Reputation: 191
I'm trying to reimplement FCN on tensorflow. I have implemented the deconvolution layer as such.
up8_filter = tf.Variable(tf.truncated_normal([64, 64, 21, 21]))
prob_32 = tf.nn.conv2d_transpose(score, up8_filter, output_shape = [batch_size, 224, 224, 21], strides = [1, 32, 32, 1])
tf.histogram_summary('fc8_filter', up8_filter)
Training looks fine with the loss value dropping until it become Nan
. I checked tensorboard and it suggest that up8_filter
seems to diverged.
Is there a way to regularize the weight value in Tensorflow ?
I have tried following methods
I did not pad image to 100 pixel as per FCN implementation since Tensorflow conv2d
does not support it. I converted VGG weight using caffe-tensorflow, there is not much I can do to alter it's network structure.
I'm sorry for the confusing question, there is so many thing to go wrong and I'm not sure where to start.
Snippet for the loss value.
Step 1: loss = 732171599872.00
Step 10: loss = 391914520576.00
Step 20: loss = 32141299712.00
Step 30: loss = 1255705344.00
[Update]:
Loss Function loss32
loss = tf.reduce_mean(tf.nn.sparse_softmax_cross_entropy_with_logits(
tf.reshape(prob_32, [batch_size*224*224, 21]),
tf.reshape(lbl_ph, [-1]) ))
[Update2]
I followed suggest by ziky90 and it worked. The training now converged and deconv filter seems to stop diverge. I will report agian for the accuracy.
Upvotes: 3
Views: 7556
Reputation: 3506
Also have a look at my Tensorflow FCN implementation. Training works when using this loss function in combination with this training script.
Here are some insights I gained when I implemented FCN.

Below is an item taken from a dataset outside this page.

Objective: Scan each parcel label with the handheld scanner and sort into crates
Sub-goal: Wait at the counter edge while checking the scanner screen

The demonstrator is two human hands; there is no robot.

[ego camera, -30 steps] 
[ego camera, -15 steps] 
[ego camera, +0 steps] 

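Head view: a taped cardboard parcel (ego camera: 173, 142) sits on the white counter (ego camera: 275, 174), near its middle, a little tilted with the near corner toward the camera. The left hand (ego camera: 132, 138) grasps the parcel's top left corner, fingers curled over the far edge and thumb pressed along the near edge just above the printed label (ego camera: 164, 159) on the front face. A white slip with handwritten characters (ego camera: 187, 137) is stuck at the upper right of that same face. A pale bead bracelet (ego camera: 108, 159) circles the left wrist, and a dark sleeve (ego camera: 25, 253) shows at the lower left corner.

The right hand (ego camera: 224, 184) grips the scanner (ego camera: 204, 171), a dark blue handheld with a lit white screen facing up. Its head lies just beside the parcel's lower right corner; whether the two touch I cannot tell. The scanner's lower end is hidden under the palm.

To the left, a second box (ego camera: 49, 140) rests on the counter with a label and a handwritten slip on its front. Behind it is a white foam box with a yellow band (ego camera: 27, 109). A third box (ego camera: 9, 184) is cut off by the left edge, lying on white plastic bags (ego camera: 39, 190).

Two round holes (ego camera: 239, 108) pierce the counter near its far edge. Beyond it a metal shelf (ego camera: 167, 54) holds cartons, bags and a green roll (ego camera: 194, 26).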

tf.nn.sparse_softmax_cross_entropy_with_logits
can be used but it causes numerical instabilities in some cases. See also this Tensorflow issue. I therefore decided to implement cross entropy using tensor operations.softmax batches
) reducing the training rate is useful. Adam optimizer in combination with a learning rate of 1e-6
seems to be useful.Upvotes: 5
Reputation: 2697
If I compare this with the reference caffe implementation, then I see, that you are not initialising weights by bilinear interpolation in the deconvolution
/tf.nn.conv2d_transpose
layer, but by tf.truncated_normal
.
You can have look on the reference implementation in caffe here and it is called from here
Upvotes: 3